幼少期
いつも家の中にはアシスタントさんや編集者が居て、家の中は賑やかだった。母は机にへばり付いてるが、アシスタントさんがご飯作ったりしてた。
そばで料理や掃除は見たり習ったりして、ついでに遊園地で遊んでくれたり勉強まで見て貰った。
母は完璧主義なのでアシスタントにも厳しくて、結構人の入れ替わりが激しかった。泣いて郷里に帰る人も居た。
母は、まるで昂輝から目を背けるかのように仕事に打ち込んでた。それとなく耳に入ってきた話は、今はもう偉い編集責任者だが、母の担当時代、母も年頃の女性なので彼に恋をしてしまったらしい。
しかし、すでに結婚していた。だが、仕事で手柄が欲しい彼は作家のやる気を引き出す為に使ってはいけない手を使った。
母は、優等生だ。作家として認められ、赤ちゃんも出来れば、自分のものになると勘違いしたのだ。
編集者にとって、作家は給料の元を稼ぐ生きた商品なのだ。はっきり言って、財布ひらいて飲みに行く店のキャバ嬢よりも女として魅力はないのだ。
昂輝を産んで作品もアニメ化したが、担当は編集長となり出版社の偉いさんに出世しただけだった。
実家からも縁を切られた母は、より一層仕事にまい進した。
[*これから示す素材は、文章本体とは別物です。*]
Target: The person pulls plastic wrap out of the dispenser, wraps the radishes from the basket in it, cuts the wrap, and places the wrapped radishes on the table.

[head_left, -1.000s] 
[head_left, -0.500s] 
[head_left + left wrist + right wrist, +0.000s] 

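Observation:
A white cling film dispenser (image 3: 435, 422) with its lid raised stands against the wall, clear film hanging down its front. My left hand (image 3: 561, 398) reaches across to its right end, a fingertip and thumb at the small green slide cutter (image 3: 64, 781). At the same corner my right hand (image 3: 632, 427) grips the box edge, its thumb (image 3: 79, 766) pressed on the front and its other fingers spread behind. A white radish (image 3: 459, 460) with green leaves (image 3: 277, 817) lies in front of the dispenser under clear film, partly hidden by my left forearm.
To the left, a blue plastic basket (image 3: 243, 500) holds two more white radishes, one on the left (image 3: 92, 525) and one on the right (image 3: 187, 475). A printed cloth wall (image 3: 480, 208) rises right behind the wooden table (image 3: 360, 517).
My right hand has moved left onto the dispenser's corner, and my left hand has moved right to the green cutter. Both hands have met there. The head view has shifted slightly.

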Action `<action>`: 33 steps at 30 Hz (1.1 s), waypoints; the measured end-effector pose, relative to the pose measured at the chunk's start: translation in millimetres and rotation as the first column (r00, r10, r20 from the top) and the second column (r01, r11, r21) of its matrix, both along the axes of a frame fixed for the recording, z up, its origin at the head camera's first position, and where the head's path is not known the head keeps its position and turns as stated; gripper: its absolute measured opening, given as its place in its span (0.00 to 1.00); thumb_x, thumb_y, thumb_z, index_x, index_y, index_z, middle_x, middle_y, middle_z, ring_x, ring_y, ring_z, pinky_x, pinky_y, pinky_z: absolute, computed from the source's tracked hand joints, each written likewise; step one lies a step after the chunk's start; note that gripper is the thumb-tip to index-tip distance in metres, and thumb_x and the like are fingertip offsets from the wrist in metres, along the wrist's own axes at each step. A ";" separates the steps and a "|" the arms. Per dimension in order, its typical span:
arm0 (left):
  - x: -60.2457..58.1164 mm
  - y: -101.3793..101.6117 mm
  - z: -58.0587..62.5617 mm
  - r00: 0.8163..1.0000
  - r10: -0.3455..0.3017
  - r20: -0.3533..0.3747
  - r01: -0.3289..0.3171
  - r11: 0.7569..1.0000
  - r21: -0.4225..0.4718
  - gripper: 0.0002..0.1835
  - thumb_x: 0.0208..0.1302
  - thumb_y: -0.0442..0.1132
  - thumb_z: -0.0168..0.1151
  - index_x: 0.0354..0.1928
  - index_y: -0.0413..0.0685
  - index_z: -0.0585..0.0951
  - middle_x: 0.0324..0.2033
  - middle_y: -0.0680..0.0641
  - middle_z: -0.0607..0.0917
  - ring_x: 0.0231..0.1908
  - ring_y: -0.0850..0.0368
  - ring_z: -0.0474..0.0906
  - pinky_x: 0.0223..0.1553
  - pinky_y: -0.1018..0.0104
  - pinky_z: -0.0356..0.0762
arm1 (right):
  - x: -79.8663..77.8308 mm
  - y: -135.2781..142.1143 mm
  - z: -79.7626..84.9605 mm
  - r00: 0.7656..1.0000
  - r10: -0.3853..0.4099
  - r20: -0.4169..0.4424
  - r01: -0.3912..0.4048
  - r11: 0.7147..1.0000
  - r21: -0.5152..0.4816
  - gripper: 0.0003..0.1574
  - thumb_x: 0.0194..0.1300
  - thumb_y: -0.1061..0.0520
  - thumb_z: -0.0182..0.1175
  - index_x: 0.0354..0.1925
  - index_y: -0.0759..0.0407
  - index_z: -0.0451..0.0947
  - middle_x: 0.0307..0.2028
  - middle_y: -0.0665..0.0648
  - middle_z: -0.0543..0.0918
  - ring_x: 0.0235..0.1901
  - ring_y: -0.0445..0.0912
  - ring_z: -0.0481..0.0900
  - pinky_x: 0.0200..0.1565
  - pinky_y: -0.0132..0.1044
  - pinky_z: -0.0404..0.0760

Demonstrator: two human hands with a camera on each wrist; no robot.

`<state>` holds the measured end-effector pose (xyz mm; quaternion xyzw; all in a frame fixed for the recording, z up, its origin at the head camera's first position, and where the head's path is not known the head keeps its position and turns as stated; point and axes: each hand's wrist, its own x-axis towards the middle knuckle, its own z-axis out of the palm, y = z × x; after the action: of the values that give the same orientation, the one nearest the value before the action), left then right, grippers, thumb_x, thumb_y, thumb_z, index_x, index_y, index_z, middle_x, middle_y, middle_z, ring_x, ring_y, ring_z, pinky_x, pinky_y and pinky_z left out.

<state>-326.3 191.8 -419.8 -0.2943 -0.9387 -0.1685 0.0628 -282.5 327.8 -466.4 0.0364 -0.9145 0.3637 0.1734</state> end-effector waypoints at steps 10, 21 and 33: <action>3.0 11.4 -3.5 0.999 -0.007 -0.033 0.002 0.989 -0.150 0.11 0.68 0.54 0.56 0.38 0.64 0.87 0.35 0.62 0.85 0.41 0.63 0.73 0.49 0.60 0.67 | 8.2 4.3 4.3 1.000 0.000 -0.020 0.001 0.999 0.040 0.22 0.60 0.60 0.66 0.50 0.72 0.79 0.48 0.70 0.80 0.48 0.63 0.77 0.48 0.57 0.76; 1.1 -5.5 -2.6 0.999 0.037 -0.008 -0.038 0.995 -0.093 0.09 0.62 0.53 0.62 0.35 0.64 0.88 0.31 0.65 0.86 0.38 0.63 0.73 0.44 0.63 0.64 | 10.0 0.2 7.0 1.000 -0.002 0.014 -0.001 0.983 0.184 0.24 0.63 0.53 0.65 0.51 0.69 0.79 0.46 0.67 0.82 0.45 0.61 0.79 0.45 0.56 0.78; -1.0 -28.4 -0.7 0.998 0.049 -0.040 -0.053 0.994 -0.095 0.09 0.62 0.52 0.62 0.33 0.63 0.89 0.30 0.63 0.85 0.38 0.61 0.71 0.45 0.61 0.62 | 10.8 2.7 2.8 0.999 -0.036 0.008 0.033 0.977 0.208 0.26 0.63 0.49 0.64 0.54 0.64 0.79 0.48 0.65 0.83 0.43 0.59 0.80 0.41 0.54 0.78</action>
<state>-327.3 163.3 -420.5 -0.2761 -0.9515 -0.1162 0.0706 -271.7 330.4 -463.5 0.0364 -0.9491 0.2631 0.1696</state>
昂輝の存在を出来るだけ見なくて良いように、机にかじりついて働いた。
だが、そんな母もだんだん息切れしてきた。
頭の力がどんどん落ちてくる。読み手は作家のクセに慣れていく。
女として認められず、作家としても力が落ちてきた母はだんだんおかしくなっていった。
ある日、とうとう首を吊ってしまった。
昂輝は何となく父親らしき人物を知ってる。
が、彼はあくまで会社の人間としてしか昂輝に接して来なかった。
あくまで昂輝は、作家の能力を引き出す副産物でしかなかったのだ。唯一の肉親霧子を探して連絡したのも彼の差し金だ。編集者は、頭が良いのだ。
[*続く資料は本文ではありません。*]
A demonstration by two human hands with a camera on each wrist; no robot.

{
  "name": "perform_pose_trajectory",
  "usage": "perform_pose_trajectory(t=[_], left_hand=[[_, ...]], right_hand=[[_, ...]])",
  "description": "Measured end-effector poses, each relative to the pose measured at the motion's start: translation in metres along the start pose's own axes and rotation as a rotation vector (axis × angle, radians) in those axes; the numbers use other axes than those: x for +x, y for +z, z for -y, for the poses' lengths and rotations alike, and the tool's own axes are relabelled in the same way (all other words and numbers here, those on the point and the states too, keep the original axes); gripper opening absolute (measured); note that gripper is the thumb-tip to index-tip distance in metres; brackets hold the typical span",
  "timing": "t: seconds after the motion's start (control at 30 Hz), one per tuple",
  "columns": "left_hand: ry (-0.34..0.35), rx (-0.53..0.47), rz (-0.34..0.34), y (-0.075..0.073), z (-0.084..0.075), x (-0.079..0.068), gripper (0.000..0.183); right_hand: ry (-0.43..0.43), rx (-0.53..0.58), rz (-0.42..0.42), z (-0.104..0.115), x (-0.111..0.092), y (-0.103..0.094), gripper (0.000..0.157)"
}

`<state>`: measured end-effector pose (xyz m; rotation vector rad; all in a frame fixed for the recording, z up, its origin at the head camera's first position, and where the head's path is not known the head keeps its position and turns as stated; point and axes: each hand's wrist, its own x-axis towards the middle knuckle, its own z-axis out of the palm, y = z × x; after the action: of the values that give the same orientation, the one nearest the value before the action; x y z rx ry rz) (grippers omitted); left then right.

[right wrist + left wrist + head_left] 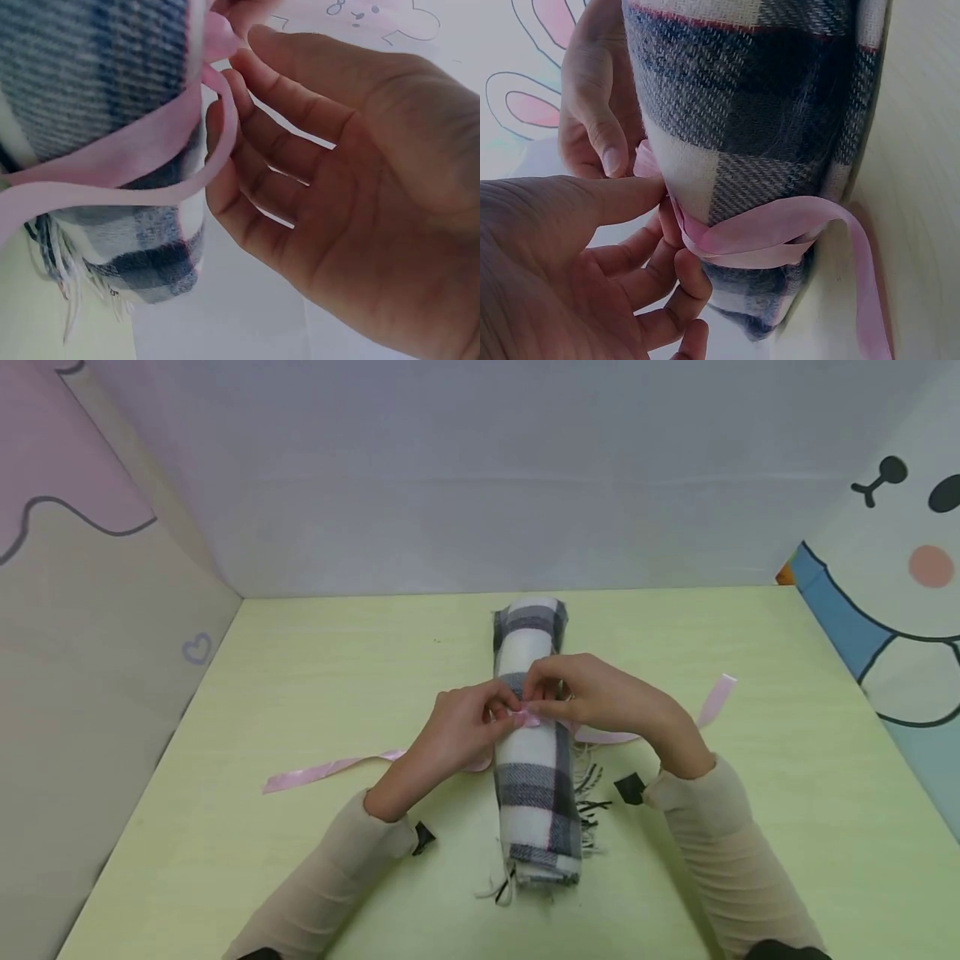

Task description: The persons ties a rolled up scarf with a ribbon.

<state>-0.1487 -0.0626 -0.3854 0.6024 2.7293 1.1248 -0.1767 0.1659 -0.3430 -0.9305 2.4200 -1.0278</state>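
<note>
A rolled plaid scarf (528, 827) in white, grey and black lies lengthwise on the table, fringe showing along its right side. Around its middle runs a pink ribbon (757, 232), gathered on top of the roll. My left hand (468, 718) pinches the ribbon at that gathered spot between thumb and forefinger; its other fingers curl loosely. From the other side, my right hand (600, 693) has its fingertips on the ribbon too, close to a small pink loop (219, 37). The fingertips partly hide the gathered part. Loose ribbon tails trail out to both sides.
The pale yellow table (300, 677) is bounded by a plain back wall (480, 510) and side panels. Cartoon drawings decorate the right panel (900, 610). One ribbon tail (322, 772) lies to the left; another ribbon end (717, 699) sticks up beyond the right wrist.
</note>
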Motion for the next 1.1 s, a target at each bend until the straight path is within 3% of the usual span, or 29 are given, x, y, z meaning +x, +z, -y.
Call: perform_pose_trajectory(t=[0.3,0.63,0.87,1.1], left_hand=[[0.037,0.025,0.040,-0.005,0.005,0.001,0.011],[0.065,-0.062,-0.012,0.004,0.013,0.006,0.007],[0.126,-0.140,-0.031,0.006,0.015,0.006,0.016],[0.128,-0.250,0.046,0.001,0.021,0.007,0.006]], right_hand=[[-0.013,-0.067,-0.005,-0.002,-0.001,0.011,0.006],[-0.059,-0.099,-0.002,-0.011,-0.003,0.012,0.006],[-0.095,-0.020,0.026,-0.019,-0.007,0.006,0.010],[-0.095,0.114,0.035,-0.023,-0.012,-0.004,0.009]])
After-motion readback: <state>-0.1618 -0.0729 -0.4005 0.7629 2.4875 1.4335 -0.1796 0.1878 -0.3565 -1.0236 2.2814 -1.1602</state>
作家は才能と引き換えにビジネス的な事は弱かったりする。ディズニー兄弟は、クリエイターの弟と銀行家の兄が組んだから成功したのだ。
作家に不利な契約を結ばせて金をむしり取り権利をむしり取る。
テルマエのマリさんは、映画が当たった時にS社から100万しか分け前はなかったそうだ。
どんなに興行成績上がっても作家には100万以上は何も渡さなかったそうだ。
クリエイターが、頭が悪いのが悪いのだ。
昂輝の母も作家としてすり減るまで描き続け、最後は首をつるしかなかった。
作家以外、何も残っていなかったのだ。
ドラ◯モンの先生は、編集者が大嫌いだった。
でも昂輝には優しく微笑んでくれた。
パーティーで昂輝に会うと優しく頭を撫でてくれた。
先生は、周りを囲む編集者にロクに口も聞かないですぐに家に帰ってしまった。
彼らの本質が見えていたのだろう。
そして、未来に何が起こるかも…見えていたと思う。
世の中は弱肉強食です。負ける奴がダメなんです。
出版社は弁護士会計士軍団持ってます。作家から金をむしり取るのなんか、お茶の子さいさいなんです。
先生が、なんで編集者をあんなに嫌うのか不思議でした。でも先生には分かってたんですね、きっと。